For the first time in living memory you will see a recognisable politician or two: Gordon Brown and David Cameron will both turn up wearing their concerned faces and suggest everything from money to action but promise only to review things and report at some undefined point in the future. And then as soon as a cat gets run over outside Parliament, they will be gone and onto the next photo opportunity. In the next couple of months Kate Silverton (or similar) will show up and do an environment special for TV. In about six months Prince Charles will fly in and shake your hand. All of them will be doing it to fulfil their own remit and agendas. Strangely it won’t do you any good at all.

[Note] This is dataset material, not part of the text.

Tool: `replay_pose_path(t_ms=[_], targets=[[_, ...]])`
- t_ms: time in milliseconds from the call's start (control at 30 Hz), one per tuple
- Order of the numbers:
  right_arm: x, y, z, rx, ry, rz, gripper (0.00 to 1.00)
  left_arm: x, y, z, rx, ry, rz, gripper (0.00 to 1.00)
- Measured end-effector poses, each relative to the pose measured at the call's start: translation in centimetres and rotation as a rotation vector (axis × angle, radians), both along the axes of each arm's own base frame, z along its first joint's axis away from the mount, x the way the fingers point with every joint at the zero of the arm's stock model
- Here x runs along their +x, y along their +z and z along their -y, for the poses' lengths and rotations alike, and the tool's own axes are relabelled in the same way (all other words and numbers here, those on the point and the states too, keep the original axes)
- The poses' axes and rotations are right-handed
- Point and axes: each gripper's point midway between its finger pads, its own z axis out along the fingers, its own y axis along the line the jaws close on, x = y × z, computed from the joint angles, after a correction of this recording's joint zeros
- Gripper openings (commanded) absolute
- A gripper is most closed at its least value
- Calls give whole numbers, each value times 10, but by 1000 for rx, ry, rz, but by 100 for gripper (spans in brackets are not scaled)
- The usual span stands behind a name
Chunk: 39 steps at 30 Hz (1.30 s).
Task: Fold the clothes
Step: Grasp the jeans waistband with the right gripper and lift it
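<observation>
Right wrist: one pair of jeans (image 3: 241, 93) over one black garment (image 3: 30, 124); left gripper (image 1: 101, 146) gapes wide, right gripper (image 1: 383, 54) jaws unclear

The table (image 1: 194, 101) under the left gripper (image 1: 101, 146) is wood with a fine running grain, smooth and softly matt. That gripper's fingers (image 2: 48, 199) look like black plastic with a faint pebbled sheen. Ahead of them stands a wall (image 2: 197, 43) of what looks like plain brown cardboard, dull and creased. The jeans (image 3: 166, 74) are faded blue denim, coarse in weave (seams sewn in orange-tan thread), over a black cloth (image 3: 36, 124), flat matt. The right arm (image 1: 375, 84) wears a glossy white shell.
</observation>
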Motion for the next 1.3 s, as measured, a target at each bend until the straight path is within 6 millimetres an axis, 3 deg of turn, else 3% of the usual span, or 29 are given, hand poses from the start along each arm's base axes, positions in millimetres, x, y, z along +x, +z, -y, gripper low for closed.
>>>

You will be left with a big mess, ruined houses, cowboy builders moving into your area and insurance companies. It took us eight months to get Zurich Insurance to even respond to our calls. They sent some loss adjusters round from time to time who started by throwing all our belongings away and variously described our situation as “a bit of DIY” through periodic derisory “final settlement offers” of £20k, then £25k and so it incrementally crept. The process slowly marches with infuriating inertia designed to make you desperate. If you snap and shout they offer you a few grand hoping you will take it so that they can kill off the file on their desks. To put it into perspective, they were trying to settle our case for £100,000 less than it cost to repair the property – and it took them over a year to get even that far. We were left entirely to own devices, we were taken for a ride by builder and engineers and all with the insurance industry nowhere to be seen. We were out of our house for two years, only moving back in in June this year. The bill ended up being £120k – all of it hard fought miles for us and achieved in spite of the insurance company, certainly not with their help.
At some point, you will be subjected to skewed research exercises asking all the wrong questions. The research will all be designed to conclude that you actually need something cheap like better flood warnings when everyone else knows that you need serious investment in flood defenses.
You will spend months and years living in holiday flats and other temporary accommodation. Your childrens’ right to attend local schools will then come under threat, you will never receive complete compensation for all you have lost and when it is all behind you, you will not be able to sell your house.
If you are a victim of this flood, this is probably not what you want to hear, but you might as well hear it from someone who has been through it rather than any number of people who don’t know what they are talking about and feel that now would be a good to time to tell you how you are feeling, what you should do, where you should live and why it’s all your fault for living on a flood plain – Even if you haven’t personally been flooded, try selling your house and moving now your area is blighted by flood publicity.
Dave you are so right about what is so wrong. We are a first world nation and we don’t even help our own, they don’t even help us to help ourselve. A poignant view that I hope gets more airing and discussion. You should take it to the Beeb.
Best Fi
This is absolutely the case. Spot on.
As a fellow flood victim, the problems don’t go away when the water does.